En una lámina portaobjetos se colocan dos gotas: en la parte izquierda, solución salina; y en la derecha, Lugol. Luego, se toma con un palillo una pequeña cantidad de la muestra de materia fecal. Se debe escoger la parte que contenga elementos anormales como sangre, moco, etc., y también de otra parte para que así quede una muestra representativa. Se homogeneiza en la lámina, primero en la solución salina y luego en el Lugol. Finalmente, se colocan los cubreobjetos. La suspensión no debe quedar muy gruesa, pero tampoco muy delgada.

3. Detección de Helmintos en Muestras de Estudio

Las infecciones por helmintos se suelen diagnosticar por el hallazgo de huevos, larvas o parásitos adultos en diversas muestras clínicas, sobre todo en las intestinales. La identificación a nivel de especie puede requerir el examen microscópico de la muestra.

El aislamiento y la identificación de los parásitos de la sangre pueden requerir métodos de concentración, cultivo y observación microscópica.

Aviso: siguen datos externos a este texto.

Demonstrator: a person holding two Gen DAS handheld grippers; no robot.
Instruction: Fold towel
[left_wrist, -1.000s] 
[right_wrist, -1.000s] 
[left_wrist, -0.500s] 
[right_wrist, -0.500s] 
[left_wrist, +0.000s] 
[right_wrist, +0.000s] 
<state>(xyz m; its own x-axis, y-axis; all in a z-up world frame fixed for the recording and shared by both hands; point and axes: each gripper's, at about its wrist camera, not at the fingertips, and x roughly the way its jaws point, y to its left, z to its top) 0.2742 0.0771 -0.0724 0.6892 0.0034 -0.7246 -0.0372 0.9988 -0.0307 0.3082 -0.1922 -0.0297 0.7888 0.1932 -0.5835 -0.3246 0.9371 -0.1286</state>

La confirmación de la presunta infección parasitaria depende de la recolección, el procesamiento y el examen adecuado de las muestras para hallar y confirmar la presencia del parásito o los parásitos sospechosos.

4. Razón del Uso Inicial de Solución Salina Fisiológica en la Práctica

En la preparación de materia fecal formada:

  • En una parte de la lámina se coloca solución salina fisiológica y en otra parte se coloca Lugol parasitológico.
  • Primero se mezclan las heces con la solución salina fisiológica y segundo se mezclan en el Lugol.
  • La razón para mezclar primero en la solución salina es que, si se mezcla primero en el Lugol, el parásito puede morir, lo que dificultaría la observación de su movilidad (especialmente importante para trofozoitos de protozoos).
  • Luego se coloca la lámina cubreobjetos.

Hecho esto, se observará:

  • En 10x:
    • Huevos de helmintos.
    • Larvas (se pueden confundir con otras estructuras).